In recognition of this work, in 2009 the ICAS Technical Policy Board then published "Shades of Grey" containing a further series of case studies, one of which is reproduced below.
The views expressed in these respective case studies are those of the Ethics Committee and do not necessarily represent the views of the Council of ICAS.
This case study gives general guidance only and should not be relied on as appropriate or comprehensive in respect of any particular set of circumstances. It is recommended that users consider seeking their own professional advice.
The authors or the publisher can accept no responsibility for loss occasioned to any person acting or refraining from action as a result of any material in this publication.
You are the Financial Controller in a manufacturing business, Sundance & Cassidy Ltd, which like many businesses in the UK is beginning to feel the impact of the credit crunch.
The business is a large private company with 270 employees and has a turnover of £50 million. You prepare the quarterly management accounts and provide these to Robert, the Financial Director (FD), for his comments.
A few months ago you had noted that the balance sheet position was slightly below that required by the covenant over the company's long-term bank loan and you made Robert aware of this. He thanked you for your vigilance and for raising the issue but told you not to worry.

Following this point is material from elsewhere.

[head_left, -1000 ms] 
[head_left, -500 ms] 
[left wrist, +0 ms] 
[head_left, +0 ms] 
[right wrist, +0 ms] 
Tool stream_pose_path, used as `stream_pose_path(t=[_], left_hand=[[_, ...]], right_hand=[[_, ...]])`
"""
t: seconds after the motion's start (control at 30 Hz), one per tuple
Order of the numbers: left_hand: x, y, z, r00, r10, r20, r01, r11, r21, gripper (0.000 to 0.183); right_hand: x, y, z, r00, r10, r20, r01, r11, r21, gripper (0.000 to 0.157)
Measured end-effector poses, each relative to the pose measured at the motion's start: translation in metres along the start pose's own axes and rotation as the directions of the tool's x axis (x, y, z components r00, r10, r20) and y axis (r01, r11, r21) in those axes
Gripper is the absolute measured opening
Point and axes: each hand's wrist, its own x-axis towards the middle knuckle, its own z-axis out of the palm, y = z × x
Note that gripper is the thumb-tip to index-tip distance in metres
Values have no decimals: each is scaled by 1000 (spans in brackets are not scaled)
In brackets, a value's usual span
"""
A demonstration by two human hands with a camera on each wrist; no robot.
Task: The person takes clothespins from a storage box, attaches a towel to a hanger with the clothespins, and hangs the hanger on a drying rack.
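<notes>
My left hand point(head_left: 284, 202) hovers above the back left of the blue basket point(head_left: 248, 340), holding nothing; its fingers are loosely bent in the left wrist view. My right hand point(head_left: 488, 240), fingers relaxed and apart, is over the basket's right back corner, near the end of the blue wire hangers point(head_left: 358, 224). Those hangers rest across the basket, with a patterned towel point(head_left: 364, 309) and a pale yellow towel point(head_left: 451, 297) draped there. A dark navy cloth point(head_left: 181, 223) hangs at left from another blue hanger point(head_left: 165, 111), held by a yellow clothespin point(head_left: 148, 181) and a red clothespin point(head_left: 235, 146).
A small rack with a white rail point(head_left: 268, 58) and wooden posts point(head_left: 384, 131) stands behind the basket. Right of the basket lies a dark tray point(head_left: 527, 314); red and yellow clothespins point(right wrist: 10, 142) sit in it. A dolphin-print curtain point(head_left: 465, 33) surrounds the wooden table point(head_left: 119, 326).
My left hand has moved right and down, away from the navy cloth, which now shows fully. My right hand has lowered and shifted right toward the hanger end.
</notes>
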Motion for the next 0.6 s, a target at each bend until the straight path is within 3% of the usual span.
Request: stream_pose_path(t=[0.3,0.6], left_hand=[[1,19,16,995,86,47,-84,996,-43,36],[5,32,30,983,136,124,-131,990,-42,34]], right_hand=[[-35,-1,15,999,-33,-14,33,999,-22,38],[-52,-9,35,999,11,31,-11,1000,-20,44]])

A few days later, a set of quarterly management accounts was sent to the bank. Robert provided you with a set of accounts for the file. You noted that the stock figure on the balance sheet had been increased by £1,850,000. Without this adjustment the banking covenant would have been breached that particular quarter.
Whilst you trust Robert and have a good working relationship with him, you found the stock adjustment surprising as you had made all the usual checks to ensure that the cut-off and valuation procedures were properly adhered to. Such an adjustment had never been made in previous quarters. You thought about questioning Robert on this issue but as you have a great deal of respect for him and he is a very busy man, you decided not to say anything.

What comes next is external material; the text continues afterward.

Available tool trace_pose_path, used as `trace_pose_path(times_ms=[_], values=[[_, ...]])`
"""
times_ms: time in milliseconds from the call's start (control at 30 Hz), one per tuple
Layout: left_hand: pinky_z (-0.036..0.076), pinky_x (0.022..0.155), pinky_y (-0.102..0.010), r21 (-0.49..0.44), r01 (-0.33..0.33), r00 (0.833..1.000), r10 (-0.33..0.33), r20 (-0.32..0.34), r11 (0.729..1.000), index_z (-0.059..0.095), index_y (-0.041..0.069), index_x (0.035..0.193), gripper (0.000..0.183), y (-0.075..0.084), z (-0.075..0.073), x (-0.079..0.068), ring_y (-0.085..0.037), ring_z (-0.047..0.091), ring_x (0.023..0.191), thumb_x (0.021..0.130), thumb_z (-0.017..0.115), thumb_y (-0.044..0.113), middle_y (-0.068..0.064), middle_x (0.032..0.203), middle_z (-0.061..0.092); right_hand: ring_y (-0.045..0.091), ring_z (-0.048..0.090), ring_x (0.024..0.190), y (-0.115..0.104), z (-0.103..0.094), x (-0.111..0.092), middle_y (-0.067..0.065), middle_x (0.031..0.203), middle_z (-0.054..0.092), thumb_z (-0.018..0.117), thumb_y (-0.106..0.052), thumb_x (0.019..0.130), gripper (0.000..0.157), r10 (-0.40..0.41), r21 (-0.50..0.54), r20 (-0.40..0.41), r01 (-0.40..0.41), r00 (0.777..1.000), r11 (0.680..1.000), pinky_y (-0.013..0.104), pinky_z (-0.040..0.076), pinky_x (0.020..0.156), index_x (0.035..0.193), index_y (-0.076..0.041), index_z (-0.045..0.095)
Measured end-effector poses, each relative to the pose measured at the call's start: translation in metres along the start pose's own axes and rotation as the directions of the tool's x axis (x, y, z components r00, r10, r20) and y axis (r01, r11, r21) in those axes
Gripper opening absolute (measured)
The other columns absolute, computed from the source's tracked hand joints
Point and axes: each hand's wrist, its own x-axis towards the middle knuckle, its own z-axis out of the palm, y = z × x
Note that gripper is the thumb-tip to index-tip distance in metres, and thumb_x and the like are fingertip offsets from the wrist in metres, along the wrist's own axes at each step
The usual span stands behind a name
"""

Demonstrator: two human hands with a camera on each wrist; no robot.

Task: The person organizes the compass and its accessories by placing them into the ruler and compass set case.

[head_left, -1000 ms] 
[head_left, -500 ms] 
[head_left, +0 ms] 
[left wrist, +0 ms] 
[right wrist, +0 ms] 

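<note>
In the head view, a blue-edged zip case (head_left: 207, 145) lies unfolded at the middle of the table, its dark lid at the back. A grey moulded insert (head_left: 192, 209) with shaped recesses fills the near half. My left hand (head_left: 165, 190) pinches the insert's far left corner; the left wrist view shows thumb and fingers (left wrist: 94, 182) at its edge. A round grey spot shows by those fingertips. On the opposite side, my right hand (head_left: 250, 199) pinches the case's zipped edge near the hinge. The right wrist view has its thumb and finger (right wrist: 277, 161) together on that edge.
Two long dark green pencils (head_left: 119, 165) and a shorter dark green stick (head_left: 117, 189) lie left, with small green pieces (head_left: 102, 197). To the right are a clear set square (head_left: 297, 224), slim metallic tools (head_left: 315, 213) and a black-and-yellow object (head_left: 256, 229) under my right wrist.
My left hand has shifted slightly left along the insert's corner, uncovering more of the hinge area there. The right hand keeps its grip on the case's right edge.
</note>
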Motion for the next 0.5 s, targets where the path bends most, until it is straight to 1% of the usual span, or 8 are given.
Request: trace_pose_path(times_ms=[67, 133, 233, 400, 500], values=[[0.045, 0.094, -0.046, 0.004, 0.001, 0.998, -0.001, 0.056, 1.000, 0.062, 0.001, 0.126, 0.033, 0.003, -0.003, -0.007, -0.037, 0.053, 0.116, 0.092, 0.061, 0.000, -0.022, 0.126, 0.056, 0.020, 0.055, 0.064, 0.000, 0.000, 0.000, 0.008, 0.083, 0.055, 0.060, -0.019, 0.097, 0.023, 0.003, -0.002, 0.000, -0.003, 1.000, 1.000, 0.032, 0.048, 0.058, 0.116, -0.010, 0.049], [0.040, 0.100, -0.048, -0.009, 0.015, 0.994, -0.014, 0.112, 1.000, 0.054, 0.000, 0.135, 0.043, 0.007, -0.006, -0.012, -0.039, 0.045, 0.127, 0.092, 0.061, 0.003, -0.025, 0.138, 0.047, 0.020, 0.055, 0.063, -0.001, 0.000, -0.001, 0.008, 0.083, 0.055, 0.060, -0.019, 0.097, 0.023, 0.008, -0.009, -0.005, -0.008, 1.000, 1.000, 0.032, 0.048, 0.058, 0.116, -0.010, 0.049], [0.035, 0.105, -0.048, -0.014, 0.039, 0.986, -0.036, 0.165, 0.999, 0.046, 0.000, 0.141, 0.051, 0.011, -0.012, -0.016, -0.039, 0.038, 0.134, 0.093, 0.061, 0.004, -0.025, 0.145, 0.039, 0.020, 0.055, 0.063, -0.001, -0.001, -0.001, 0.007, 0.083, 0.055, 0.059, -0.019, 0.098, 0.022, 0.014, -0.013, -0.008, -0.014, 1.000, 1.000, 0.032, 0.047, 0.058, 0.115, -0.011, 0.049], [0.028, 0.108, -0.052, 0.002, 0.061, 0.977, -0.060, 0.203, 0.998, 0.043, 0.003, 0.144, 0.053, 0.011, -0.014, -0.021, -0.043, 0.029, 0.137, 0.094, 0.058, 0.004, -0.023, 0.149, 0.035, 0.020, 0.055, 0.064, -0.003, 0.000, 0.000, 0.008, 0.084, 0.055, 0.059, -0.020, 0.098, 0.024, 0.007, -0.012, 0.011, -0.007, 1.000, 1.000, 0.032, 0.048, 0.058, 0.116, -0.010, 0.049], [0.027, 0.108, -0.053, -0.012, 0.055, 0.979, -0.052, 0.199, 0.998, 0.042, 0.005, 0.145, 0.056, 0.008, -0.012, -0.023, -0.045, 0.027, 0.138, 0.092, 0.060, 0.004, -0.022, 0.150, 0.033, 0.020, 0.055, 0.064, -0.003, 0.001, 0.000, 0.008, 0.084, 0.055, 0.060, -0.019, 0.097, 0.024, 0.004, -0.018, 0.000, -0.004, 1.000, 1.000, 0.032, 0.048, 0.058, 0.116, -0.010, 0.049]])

At the end of the next quarter, the same thing happened again, although the adjustment on this occasion had risen to£2,770,000. This time you asked Robert why the stock adjustment was necessary. He advised you that, at the quarter-end the company held stock at external premises, which was not included in the stock count.
You found this strange as Robert has never mentioned this to you before and it would have been helpful if he had informed you of any stock held externally before you finalised the quarterly stock figures for the management accounts. However, you decided not to pursue this matter any further.

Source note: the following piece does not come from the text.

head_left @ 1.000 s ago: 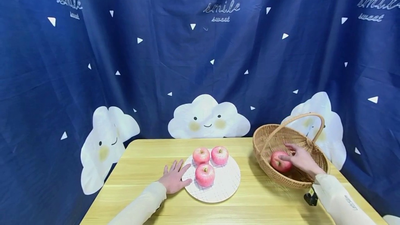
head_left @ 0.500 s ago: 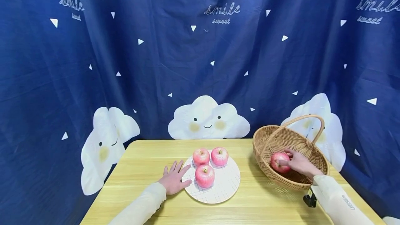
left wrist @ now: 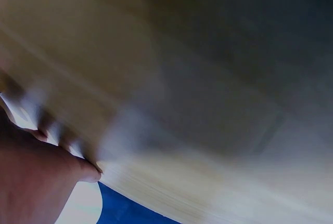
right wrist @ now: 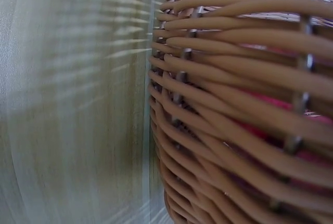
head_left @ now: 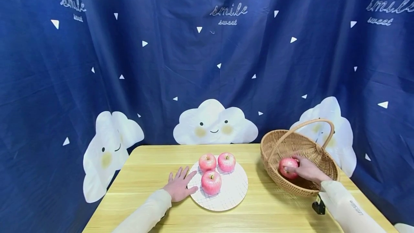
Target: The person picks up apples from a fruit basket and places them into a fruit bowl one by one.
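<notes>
In the head view my right hand (head_left: 306, 170) reaches into a wicker basket (head_left: 299, 146) and grips a red apple (head_left: 286, 164), thumb and fingers on opposite sides of it. Woven strands of the basket (right wrist: 234, 94) fill the right wrist view, with red showing through the gaps and the hand hidden. My left hand (head_left: 179, 187) lies with spread fingers on the table, its thumb and index finger at the left rim of a round white plate (head_left: 233, 191). Three apples sit on that plate: a front one (head_left: 211, 183), a back-left one (head_left: 207, 162) and a back-right one (head_left: 226, 161).
The basket's arched handle (head_left: 318, 119) rises above the right forearm. A light wooden table (head_left: 148, 157) carries everything. Behind it hangs a blue curtain (head_left: 181, 67) printed with clouds. A small black device (head_left: 318, 208) hangs beneath the right wrist.
My right hand, its fingers spread over the apple at first, has lowered and closed round it inside the basket. The left hand, plate and its three apples have stayed put.
</notes>
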Demonstrator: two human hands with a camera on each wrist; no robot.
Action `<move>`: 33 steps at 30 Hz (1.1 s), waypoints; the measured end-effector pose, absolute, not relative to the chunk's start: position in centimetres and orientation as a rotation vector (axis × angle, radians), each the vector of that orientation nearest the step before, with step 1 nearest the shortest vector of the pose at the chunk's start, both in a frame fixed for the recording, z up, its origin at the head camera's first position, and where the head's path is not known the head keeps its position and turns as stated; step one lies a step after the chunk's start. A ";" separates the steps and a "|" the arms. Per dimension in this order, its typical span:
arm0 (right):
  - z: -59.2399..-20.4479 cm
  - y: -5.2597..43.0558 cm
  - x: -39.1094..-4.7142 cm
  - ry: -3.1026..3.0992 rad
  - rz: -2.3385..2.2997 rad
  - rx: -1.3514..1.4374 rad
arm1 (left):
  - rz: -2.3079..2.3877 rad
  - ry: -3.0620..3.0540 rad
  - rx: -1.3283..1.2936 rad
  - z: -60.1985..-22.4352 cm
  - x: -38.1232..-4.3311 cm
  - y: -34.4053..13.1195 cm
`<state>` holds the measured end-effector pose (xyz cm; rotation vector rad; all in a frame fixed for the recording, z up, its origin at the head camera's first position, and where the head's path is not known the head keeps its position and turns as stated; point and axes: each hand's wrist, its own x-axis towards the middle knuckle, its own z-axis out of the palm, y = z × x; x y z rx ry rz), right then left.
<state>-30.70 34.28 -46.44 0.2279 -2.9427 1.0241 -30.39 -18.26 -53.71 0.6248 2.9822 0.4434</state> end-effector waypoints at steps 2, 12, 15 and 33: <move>-46.5 34.3 -30.7 -2.944 1.025 0.229 | 0.438 2.985 0.624 -53.7 -30.4 -18.2; -46.8 34.5 -31.0 -2.943 0.998 0.249 | 0.443 2.990 0.626 -54.1 -30.6 -18.4; -46.8 34.5 -31.0 -2.935 1.015 0.249 | 0.433 2.986 0.623 -53.9 -30.6 -18.4; -46.3 34.0 -30.8 -2.918 1.034 0.201 | 0.467 3.001 0.631 -54.4 -30.8 -18.3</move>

At the end of the next quarter, things are even worse and you once again highlight to Robert that the company is failing to comply with the terms of the bank covenant. Robert tells you not to worry and a few days later you note that the set of accounts sent to the bank has again been altered to include a higher stock figure: this time an additional £5,500,000 has been added to the figure that you supplied which ensures that the company meets its banking covenant. You ask Robert to properly explain the stock adjustments which have been made in recent months but he tells you to:
"Mind your own business and get on with your own job."
He also informs you that if you ever question his judgment again then:
"You won't have a job to go to!"
What do you do now?
What are the readily identifiable ethical issues for your decision?
For you personally
Can you allow this situation to continue without seeking a full explanation from the FD? If you do not believe that you can raise the matter with him again, then who can you discuss it with within the organisation? Does the company have a policy for such matters? Is there another director that you could approach?
For the Company
Is there a supportive environment for open discussion of practical dilemmas without a recriminatory, or 'blame', culture?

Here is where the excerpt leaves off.